I smiled so big at “green babies.” Of course you have over two dozen. That tracks.
There is something about tending plants that feels like the opposite of optimizing. They are not trying to become better leaves. They are just leaning toward the light. I think that is what I felt in that muggy room too. Not a lesson. Not a breakthrough. Just a small lean toward aliveness.
And I love that you named the permission piece. So many of us are fluent in effort. Permission is the harder language. Your comment feels like you are practicing permission in real time. 🧡
'We’re treating ourselves like a renovation project instead of a home. Always another thing to fix before we’re allowed to live in it.' So, so true!

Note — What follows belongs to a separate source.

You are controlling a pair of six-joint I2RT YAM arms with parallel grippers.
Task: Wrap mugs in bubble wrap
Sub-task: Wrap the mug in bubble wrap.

Yes. Thank you for pulling that line out. The “renovation project vs a home” thing is one of those metaphors that tells on me, in the best way. Like, how often am I living in my life, and how often am I standing in the doorway holding a clipboard.
I love this, Alexander. Thanks for the lift this morning.
Thank you for being here, Sue 🧡
My pleasure.
Huzzah! You just summed up my entire memoir in a one perfect essay. The unconditional peace I’ve felt since “stopping” (stopping chasing cures, stopping self-help, stopping self-actualization) is so remarkable and soft that if I’d known all along it was that easy, I’d have dropped the schtick many years ago. I love how Rupert Spira says it, “If we want to learn to live without suffering, we first have to learn to live with it. When suffering is welcomed so completely that there is not the slightest resistance to it, what we were seeking, by trying to get rid of it, is revealed at its heart.”